Space Hackers Prepare to Reboot 35-Year-Old Spacecraft - andyjohnson0
http://spectrum.ieee.org/tech-talk/aerospace/satellites/space-hackers-prepare-to-reboot-35-year-old-spacecraft
======
ChuckMcM
Its a pretty noble mission. I wonder what the salvage rights are. Which is to
say if NASA abandons a spacecraft, and you bring it back into service, are you
now the owner of it and its data? Would the original science team be able to
tell you what to do with it? Even if you didn't want to?

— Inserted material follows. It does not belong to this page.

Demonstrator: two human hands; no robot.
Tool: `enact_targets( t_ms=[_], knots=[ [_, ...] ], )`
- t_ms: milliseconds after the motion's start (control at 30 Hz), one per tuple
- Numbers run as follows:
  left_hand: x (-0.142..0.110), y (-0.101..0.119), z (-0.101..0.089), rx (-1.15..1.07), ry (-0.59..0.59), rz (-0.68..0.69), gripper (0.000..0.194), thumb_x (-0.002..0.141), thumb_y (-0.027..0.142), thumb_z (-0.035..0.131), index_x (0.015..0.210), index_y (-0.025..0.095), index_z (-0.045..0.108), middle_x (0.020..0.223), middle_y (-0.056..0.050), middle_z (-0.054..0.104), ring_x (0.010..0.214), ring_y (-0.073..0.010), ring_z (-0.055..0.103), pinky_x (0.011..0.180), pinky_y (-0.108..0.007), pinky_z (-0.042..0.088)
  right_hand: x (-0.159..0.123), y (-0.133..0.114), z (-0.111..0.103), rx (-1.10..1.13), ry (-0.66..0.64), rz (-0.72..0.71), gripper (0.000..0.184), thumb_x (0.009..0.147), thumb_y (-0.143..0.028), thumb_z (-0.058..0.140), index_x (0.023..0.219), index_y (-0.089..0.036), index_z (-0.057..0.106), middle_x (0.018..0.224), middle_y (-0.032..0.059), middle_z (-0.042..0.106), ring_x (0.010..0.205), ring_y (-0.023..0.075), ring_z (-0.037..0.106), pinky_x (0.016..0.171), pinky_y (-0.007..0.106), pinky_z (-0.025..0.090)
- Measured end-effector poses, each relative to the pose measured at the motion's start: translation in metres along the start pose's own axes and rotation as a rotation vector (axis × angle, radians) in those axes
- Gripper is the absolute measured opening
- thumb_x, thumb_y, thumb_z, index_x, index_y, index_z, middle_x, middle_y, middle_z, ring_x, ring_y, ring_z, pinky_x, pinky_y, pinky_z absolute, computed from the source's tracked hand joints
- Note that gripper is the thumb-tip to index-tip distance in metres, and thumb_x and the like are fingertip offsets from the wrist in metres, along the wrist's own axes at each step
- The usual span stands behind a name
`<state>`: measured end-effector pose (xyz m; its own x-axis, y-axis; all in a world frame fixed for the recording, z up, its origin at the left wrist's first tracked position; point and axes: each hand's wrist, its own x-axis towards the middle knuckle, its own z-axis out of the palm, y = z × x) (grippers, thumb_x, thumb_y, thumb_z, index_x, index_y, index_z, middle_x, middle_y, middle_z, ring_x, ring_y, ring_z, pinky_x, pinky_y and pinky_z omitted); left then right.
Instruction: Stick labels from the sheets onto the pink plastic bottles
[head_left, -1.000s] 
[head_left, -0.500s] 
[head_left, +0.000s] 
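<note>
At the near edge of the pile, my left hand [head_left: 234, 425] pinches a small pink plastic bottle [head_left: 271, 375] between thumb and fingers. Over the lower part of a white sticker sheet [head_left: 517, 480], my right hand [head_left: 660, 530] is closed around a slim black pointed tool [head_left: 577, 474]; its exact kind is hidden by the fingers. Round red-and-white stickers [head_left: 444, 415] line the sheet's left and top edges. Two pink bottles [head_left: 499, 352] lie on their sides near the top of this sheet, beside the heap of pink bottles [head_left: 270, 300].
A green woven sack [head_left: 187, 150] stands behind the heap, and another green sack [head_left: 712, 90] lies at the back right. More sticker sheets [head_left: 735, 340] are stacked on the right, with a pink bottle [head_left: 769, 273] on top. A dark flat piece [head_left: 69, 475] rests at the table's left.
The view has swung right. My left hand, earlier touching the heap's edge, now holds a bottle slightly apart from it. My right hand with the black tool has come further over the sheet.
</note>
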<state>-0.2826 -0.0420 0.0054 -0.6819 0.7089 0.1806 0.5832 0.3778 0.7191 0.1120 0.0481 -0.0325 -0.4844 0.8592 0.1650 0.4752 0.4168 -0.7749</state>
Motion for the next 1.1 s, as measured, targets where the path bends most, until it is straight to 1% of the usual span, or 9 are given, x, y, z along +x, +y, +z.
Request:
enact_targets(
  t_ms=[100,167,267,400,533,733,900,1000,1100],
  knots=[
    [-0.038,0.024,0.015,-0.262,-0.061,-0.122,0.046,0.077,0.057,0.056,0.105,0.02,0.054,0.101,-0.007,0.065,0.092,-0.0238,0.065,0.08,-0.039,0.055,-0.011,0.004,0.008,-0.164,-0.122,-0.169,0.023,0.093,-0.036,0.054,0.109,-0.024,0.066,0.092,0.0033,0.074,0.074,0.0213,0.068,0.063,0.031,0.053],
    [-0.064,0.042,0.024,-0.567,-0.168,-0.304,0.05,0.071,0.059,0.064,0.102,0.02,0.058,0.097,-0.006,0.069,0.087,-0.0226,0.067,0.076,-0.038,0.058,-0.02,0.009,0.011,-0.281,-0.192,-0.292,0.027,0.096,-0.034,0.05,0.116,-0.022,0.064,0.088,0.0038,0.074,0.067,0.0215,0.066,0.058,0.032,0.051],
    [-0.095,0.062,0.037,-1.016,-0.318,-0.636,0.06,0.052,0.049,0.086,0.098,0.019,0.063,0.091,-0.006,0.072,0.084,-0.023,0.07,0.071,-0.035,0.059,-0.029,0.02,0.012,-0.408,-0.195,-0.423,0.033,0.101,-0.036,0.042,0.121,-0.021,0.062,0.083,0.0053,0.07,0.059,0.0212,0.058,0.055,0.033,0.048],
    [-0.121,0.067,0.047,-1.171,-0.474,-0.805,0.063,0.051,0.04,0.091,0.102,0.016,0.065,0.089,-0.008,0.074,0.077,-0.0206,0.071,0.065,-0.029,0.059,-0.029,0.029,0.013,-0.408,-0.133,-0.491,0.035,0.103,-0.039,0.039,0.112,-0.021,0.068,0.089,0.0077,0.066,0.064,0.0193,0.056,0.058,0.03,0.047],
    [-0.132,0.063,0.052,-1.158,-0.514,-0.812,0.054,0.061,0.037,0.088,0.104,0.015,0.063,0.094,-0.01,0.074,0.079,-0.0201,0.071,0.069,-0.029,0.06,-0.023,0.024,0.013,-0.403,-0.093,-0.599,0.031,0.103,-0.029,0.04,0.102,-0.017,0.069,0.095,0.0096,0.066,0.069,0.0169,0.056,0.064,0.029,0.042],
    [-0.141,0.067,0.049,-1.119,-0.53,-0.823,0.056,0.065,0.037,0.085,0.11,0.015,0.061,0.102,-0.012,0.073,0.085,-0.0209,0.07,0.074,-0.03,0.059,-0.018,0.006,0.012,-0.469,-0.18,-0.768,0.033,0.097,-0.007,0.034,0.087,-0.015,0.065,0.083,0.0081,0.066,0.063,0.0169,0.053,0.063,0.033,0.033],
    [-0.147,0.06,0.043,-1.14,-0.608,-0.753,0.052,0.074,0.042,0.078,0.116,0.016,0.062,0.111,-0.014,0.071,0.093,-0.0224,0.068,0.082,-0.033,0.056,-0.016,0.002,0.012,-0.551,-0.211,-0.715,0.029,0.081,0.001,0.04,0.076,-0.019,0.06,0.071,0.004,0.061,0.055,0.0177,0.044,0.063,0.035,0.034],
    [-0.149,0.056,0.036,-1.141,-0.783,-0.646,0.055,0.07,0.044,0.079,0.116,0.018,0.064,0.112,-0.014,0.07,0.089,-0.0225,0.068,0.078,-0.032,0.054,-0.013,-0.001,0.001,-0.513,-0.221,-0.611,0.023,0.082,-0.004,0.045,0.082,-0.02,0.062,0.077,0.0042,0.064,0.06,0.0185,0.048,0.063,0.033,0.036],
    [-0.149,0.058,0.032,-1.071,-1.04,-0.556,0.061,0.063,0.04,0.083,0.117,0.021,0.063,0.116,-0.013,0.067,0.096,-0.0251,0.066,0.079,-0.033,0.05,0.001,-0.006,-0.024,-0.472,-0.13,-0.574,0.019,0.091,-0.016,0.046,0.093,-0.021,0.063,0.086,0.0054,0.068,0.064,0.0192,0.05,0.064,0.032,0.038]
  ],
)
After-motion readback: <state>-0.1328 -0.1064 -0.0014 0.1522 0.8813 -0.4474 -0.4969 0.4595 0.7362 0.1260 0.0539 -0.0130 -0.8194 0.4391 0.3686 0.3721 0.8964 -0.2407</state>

That said, I was really disappointed that the dish antennas were dismantled at
Onizuka AFB [1] (aka the 'blue cube') they were originally part of a group of
space craft communication satellites and could even track things in LEO (fun
to watch a giant dish following a satellite)

[1]
[http://en.wikipedia.org/wiki/Onizuka_Air_Force_Station](http://en.wikipedia.org/wiki/Onizuka_Air_Force_Station)

------
jgrahamc
That's great.

Now, who wants to join me in trying to talk to Britain's only self-launched
(i.e. launched with our own rocket) satellite:
[http://en.wikipedia.org/wiki/Prospero_(satellite)](http://en.wikipedia.org/wiki/Prospero_\(satellite\))?
Most of the documentation is in the National Archive (I have copies).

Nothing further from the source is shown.